▶ _What to do_
What is needed is an exact copy of every entry below, with the pictures left out.

==================================================

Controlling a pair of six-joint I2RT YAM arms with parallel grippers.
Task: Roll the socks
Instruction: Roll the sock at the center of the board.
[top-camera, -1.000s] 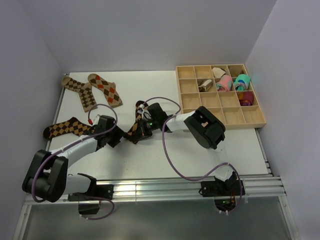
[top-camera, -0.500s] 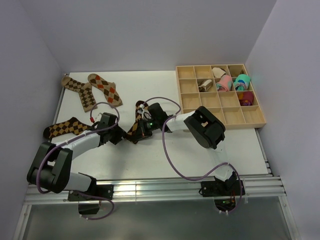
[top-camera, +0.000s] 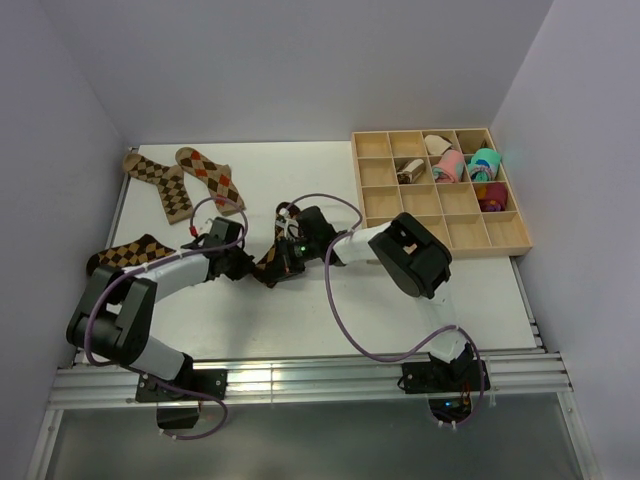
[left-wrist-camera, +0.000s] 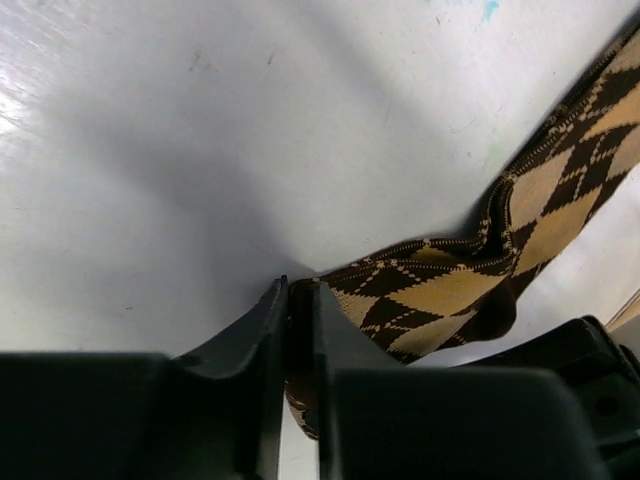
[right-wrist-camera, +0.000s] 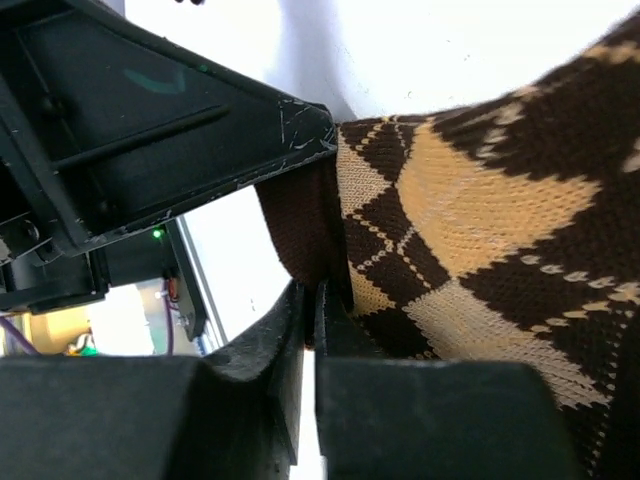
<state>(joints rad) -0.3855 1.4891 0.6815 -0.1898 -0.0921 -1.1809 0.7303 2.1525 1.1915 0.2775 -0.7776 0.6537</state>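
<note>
Top external: shows the wooden tray (top-camera: 356, 200) at the back right of the table (top-camera: 420, 300), and left of its front corner the argyle sock (top-camera: 272, 258) being worked on. Shows the left gripper (top-camera: 247, 263) and the right gripper (top-camera: 287, 255) meeting on that sock from opposite sides, the left one on the side away from the tray.

Since a second ago: swung the left arm in toward the tray, right up to the sock, and drew its jaws from well apart to almost touching. No change on the right side over the same second.

Left wrist: confirms the jaws clamped on the sock's dark edge, with only a thin strip of knit between them. Leaves the rest of the sock crumpled on the white surface, trailing off toward the tray.

Right wrist: shows jaws pressed together on a fold of the same sock, with the left gripper's black body close alongside.

Meaning for the task, as a judgement: puts the sock under a two-point hold, ready for the first turn of the roll, not yet begun. Calls for care, since so thin a pinch could slip.

Far left of the tray: three more flat socks, two (top-camera: 150, 172) (top-camera: 210, 178) toward the back and one (top-camera: 125, 255) nearer. Inside the tray: one brown-and-cream bundle (top-camera: 408, 172) beside pink and teal bundles (top-camera: 450, 165). Plenty left to do.
</note>
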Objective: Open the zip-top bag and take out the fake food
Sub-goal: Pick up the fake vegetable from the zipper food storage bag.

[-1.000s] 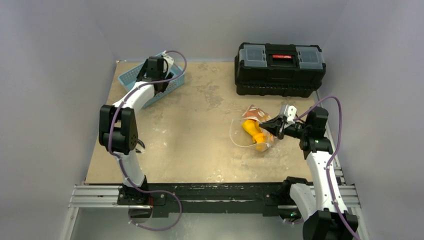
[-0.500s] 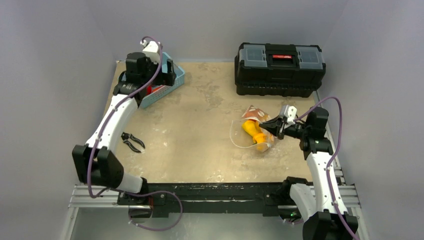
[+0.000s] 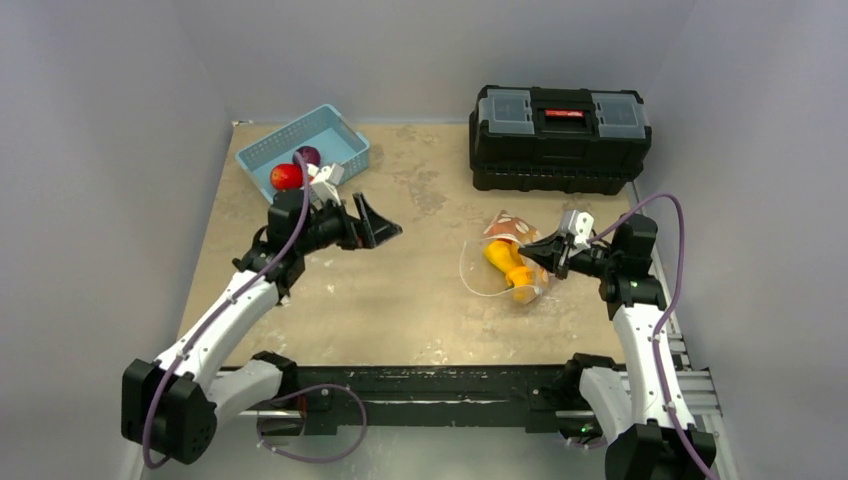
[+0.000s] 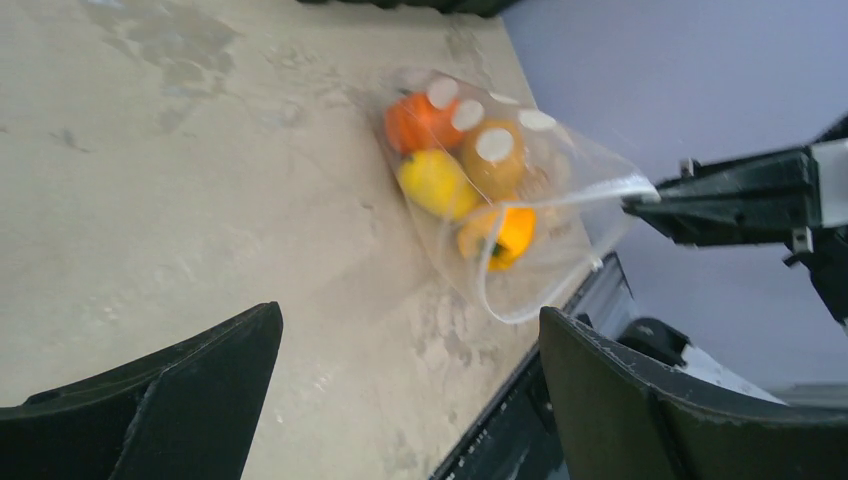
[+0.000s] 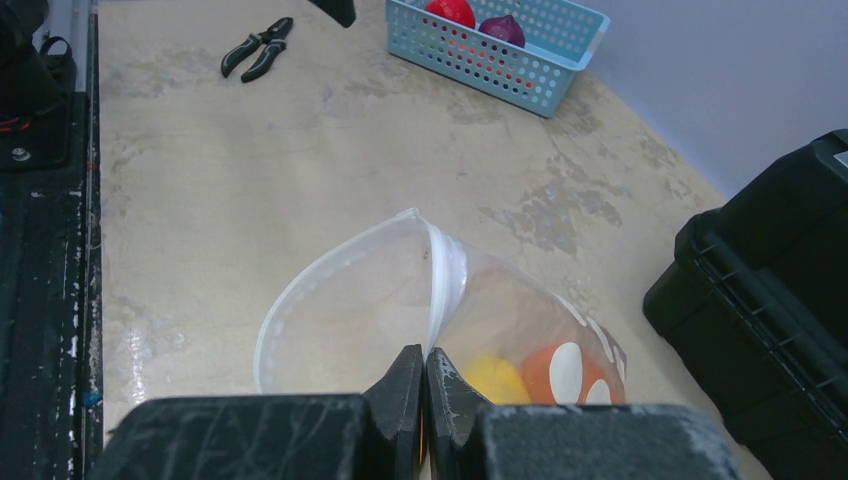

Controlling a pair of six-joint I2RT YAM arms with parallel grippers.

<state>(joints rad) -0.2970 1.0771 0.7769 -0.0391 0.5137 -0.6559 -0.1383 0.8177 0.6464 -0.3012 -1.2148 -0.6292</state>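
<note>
The zip-top bag (image 3: 497,268) lies on the table's right side, clear with white dots, its mouth gaping toward the left. My right gripper (image 3: 547,253) is shut on the bag's white zip strip (image 5: 436,290), holding that edge up. Fake food (image 4: 437,183) in yellow and orange sits inside the bag (image 4: 560,170). My left gripper (image 3: 380,230) hovers open over the middle of the table, pointing at the bag mouth, with nothing between its fingers (image 4: 200,390). A red piece (image 3: 286,177) and a purple piece (image 3: 308,156) lie in the basket.
A light-blue perforated basket (image 3: 262,150) stands at the back left. A black toolbox (image 3: 558,122) sits at the back right, close behind the bag. Black pliers (image 5: 258,47) lie near the table's left front, under my left arm in the top view.
My left arm rose out of the basket and swung right to the table's middle, jaws fully open. The red piece now lies in the basket. The right gripper and the bag stayed still.
</note>
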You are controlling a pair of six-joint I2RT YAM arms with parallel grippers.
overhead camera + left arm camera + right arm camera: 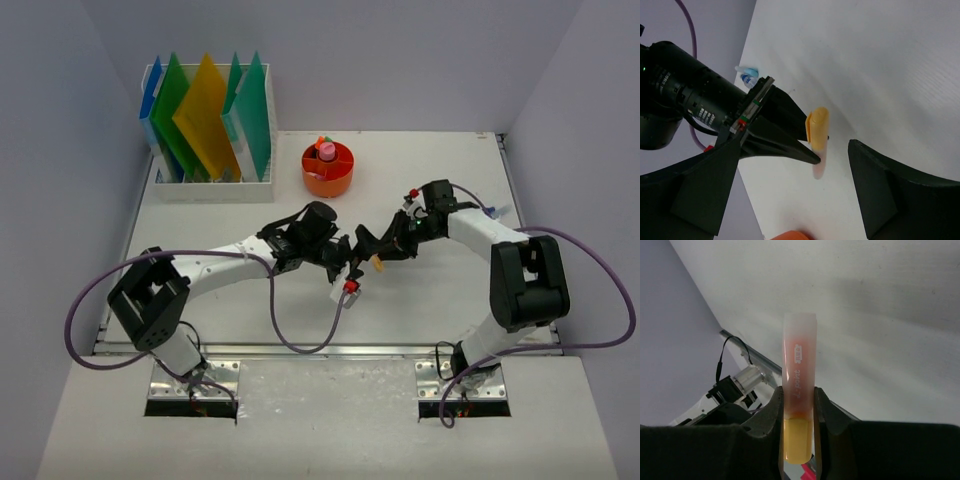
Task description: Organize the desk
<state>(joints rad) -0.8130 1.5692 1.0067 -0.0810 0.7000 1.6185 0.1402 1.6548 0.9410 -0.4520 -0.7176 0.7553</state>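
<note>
Left arm and right arm: white, black, and a purple cable apiece.
The left gripper and right gripper are matte black with broad wedge-shaped fingers, a small red knob beside each. Just behind the right one's fingers runs a metal rail flecked green and red, then a black barrel printed with tiny white marks. Further back, both arms show white links and chunky black joint housings.
</note>
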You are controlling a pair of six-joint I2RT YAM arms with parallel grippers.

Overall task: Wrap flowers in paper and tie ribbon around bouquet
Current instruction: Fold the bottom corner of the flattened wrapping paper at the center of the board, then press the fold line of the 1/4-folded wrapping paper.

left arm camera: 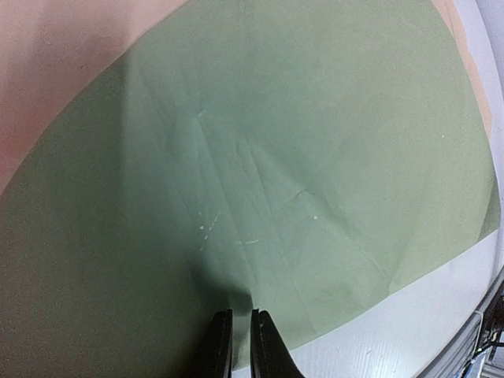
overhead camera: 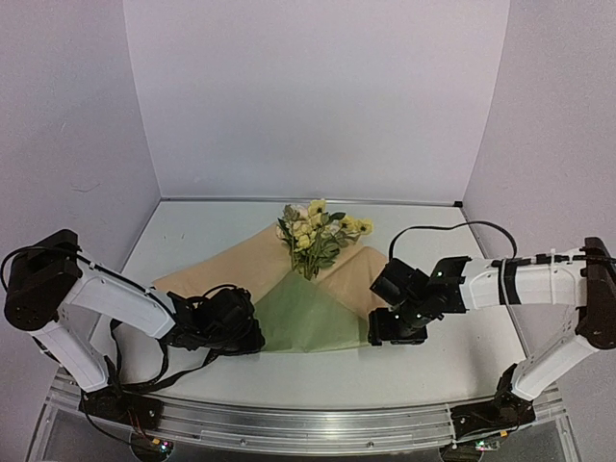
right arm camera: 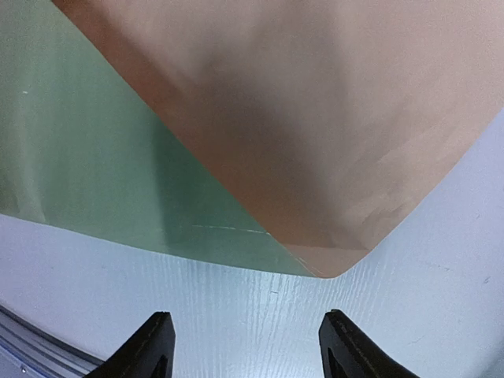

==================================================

▶ _Answer box_
Controlling a pair of six-joint I2RT YAM arms with parallel grippers.
Task: Roll the socks
Instruction: Roll the sock at the center of the board.
[top-camera, -1.000s] 
[top-camera, -0.500s] 
[top-camera, +0.000s] 
[left-wrist-camera, +0.000s] 
[right-wrist-camera, +0.000s] 
<state>(joints rad) -0.3855 1.4891 0.6815 -0.1898 -0.0921 -1.1809 0.7303 2.1525 1.1915 0.2775 -0.7776 0.6537</state>
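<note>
Top external: shows the wooden tray (top-camera: 356, 200) at the back right of the table (top-camera: 420, 300), and left of its front corner the argyle sock (top-camera: 272, 258) being worked on. Shows the left gripper (top-camera: 247, 263) and the right gripper (top-camera: 287, 255) meeting on that sock from opposite sides, the left one on the side away from the tray.

Since a second ago: swung the left arm in toward the tray, right up to the sock, and drew its jaws from well apart to almost touching. No change on the right side over the same second.

Left wrist: confirms the jaws clamped on the sock's dark edge, with only a thin strip of knit between them. Leaves the rest of the sock crumpled on the white surface, trailing off toward the tray.

Right wrist: shows jaws pressed together on a fold of the same sock, with the left gripper's black body close alongside.

Meaning for the task, as a judgement: puts the sock under a two-point hold, ready for the first turn of the roll, not yet begun. Calls for care, since so thin a pinch could slip.

Far left of the tray: three more flat socks, two (top-camera: 150, 172) (top-camera: 210, 178) toward the back and one (top-camera: 125, 255) nearer. Inside the tray: one brown-and-cream bundle (top-camera: 408, 172) beside pink and teal bundles (top-camera: 450, 165). Plenty left to do.
</note>
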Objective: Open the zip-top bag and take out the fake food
Sub-goal: Pick up the fake vegetable from the zipper food storage bag.

[-1.000s] 
[-0.500s] 
[+0.000s] 
[+0.000s] 
[+0.000s] 

Controlling a pair of six-joint I2RT YAM arms with parallel grippers.

<state>(joints rad) -0.2970 1.0771 0.7769 -0.0391 0.5137 -0.6559 -0.1383 0.8177 0.6464 -0.3012 -1.2148 -0.6292</state>
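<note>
The zip-top bag (image 3: 497,268) lies on the table's right side, clear with white dots, its mouth gaping toward the left. My right gripper (image 3: 547,253) is shut on the bag's white zip strip (image 5: 436,290), holding that edge up. Fake food (image 4: 437,183) in yellow and orange sits inside the bag (image 4: 560,170). My left gripper (image 3: 380,230) hovers open over the middle of the table, pointing at the bag mouth, with nothing between its fingers (image 4: 200,390). A red piece (image 3: 286,177) and a purple piece (image 3: 308,156) lie in the basket.
A light-blue perforated basket (image 3: 262,150) stands at the back left. A black toolbox (image 3: 558,122) sits at the back right, close behind the bag. Black pliers (image 5: 258,47) lie near the table's left front, under my left arm in the top view.
My left arm rose out of the basket and swung right to the table's middle, jaws fully open. The red piece now lies in the basket. The right gripper and the bag stayed still.
</note>
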You are controlling a pair of six-joint I2RT YAM arms with parallel grippers.
overhead camera + left arm camera + right arm camera: 
Task description: Organize the desk
<state>(joints rad) -0.8130 1.5692 1.0067 -0.0810 0.7000 1.6185 0.1402 1.6548 0.9410 -0.4520 -0.7176 0.7553</state>
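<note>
Left arm and right arm: white, black, and a purple cable apiece.
The left gripper and right gripper are matte black with broad wedge-shaped fingers, a small red knob beside each. Just behind the right one's fingers runs a metal rail flecked green and red, then a black barrel printed with tiny white marks. Further back, both arms show white links and chunky black joint housings.
</note>
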You are controlling a pair of six-joint I2RT YAM arms with parallel grippers.

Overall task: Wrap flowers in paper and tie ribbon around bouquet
Current instruction: Fold the bottom corner of the flattened wrapping paper at the center of the board, then press the fold line of the 1/4-folded wrapping paper.

left arm camera: 
overhead camera: 
right arm camera: 

There is no more output to give.